Over the past few years, the Department of Justice and FBI have undertaken a series of disruptive actions to shut down or seize the infrastructure of hacking groups and turn their own tools against them. Nowhere was this more apparent that the takedown of the Hive ransomware group’s website and infrastructure, where FBI officials said they were able to quietly steal encryption keys from the group for months and pass them onto victims.

But according to David Ring, section chief of the FBI’s Washington, D.C., cyber division, it also helped confirm internal numbers around ransomware reporting in the private sector. The bureau uses a variety of sources to track the issue, from criminal investigations, voluntary reporting from victims and data from the Internet Crime Complaint Center.

A general assessment based on different datasets concluded the FBI was probably being notified of 20% — or 1 out of every 5 — ransomware incidents. The extensive access the bureau attained from compromising Hive’s infrastructure gave them unique insights into their victim set, and using that officials were able to validate that figure.

“The Hive ransomware [takedown] … confirmed that, so when we were able to get more insight into one particular ransomware variant, about 20% of what we saw in Hive ransomware attacks were being reported to us from victims,” said Ring.
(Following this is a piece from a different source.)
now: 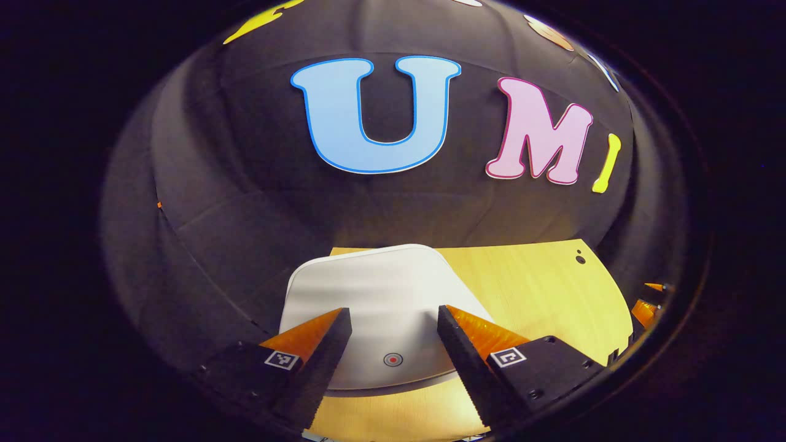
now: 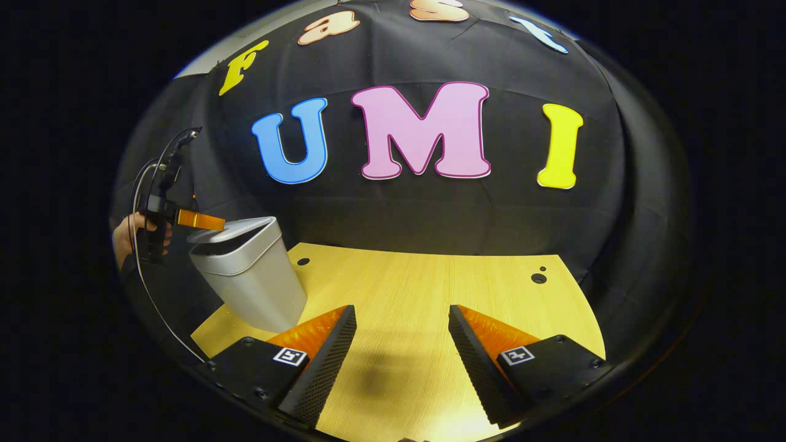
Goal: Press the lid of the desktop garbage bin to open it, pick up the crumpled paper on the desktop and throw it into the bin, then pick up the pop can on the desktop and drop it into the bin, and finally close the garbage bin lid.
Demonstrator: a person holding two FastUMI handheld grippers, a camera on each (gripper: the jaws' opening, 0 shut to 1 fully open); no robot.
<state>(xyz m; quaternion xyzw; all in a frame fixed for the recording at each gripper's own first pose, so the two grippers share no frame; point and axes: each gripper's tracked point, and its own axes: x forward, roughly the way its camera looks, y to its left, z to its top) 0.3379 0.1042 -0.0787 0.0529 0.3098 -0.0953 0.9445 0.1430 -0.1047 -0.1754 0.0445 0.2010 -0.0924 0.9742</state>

The FBI made a (failed) attempt to be included as the primary reporting entity in incident reporting regulations alongside the Cybersecurity and Infrastructure Security Agency, but CISA Director Jen Easterly has pledged to share those reporting with the bureau.

But the successes from the Hive takedown convinced officials that higher rates of reporting from the private sector will yield further insights and create more opportunities for high-impact operations in the future. Part of that process is assuaging nerves around inviting the FBI or other policing organizations to poke and prod in their business, and lawmakers are looking for different ways to encourage victims to increase reporting rates and make it clear the purpose of such engagements would be restricted to cybersecurity.

“We want to encourage people to go to the bureau because oftentimes what the bureau learns from one attack, they can share with other field offices and … build an ability to get keys back if you know the style and methods of those attacks,” said Rep. Eric Swalwell, D-Calif, ranking member on the House Homeland’s cyber subcommittee, on May 5. “That’s a priority for us, to try to bump up that number and make sure people know that they’re not coming in to see if your books are clean, that’s not going to be a part of [the process.”

Cryptocurrency tracers are demystifying the blockchain

Ransomware groups traditionally demand payment in the form of cryptocurrency because of its perceived anonymity, but that has started to change over the past few years.

 A report from Chainalysis in January found that total funds sent to known ransomware addresses globally fell from $765.5 million in 2021 to $456.8 million in 2022, while victim payments rates have nearly halved since 2019, from 76% to 41%.

The findings suggest many organizations may be heeding the advice of the FBI and other government agencies who urge victims of ransomware not to pay, as it will simply fund and feed the next round of attacks. It’s also possible that some companies are warier of reporting attacks as a number of ransomware groups tied to nation-states have been placed on sanctions lists.

The work of Chainalysis — which has contracts with the FBI, Treasury Department and other agencies to trace ransom payments and other form of digital crime — and other tracing companies have become critical tools that shed light on the ways the cryptocurrency space is being exploited by hackers and criminals. Their findings also help policymakers better understand how to better regulate a sector that in recent years has increasingly become synonymous with wrongdoing.

“There are a lot of people who really associate cryptocurrency — at least in the state of Michigan — exclusively with crime and criminality and as a way to pay bad guys,” said Rep. Elissa Slotkin, D-Mich.. “They don’t understand the underlying blockchain technology that might be super interesting. Right now, they associate it with the bad stuff.”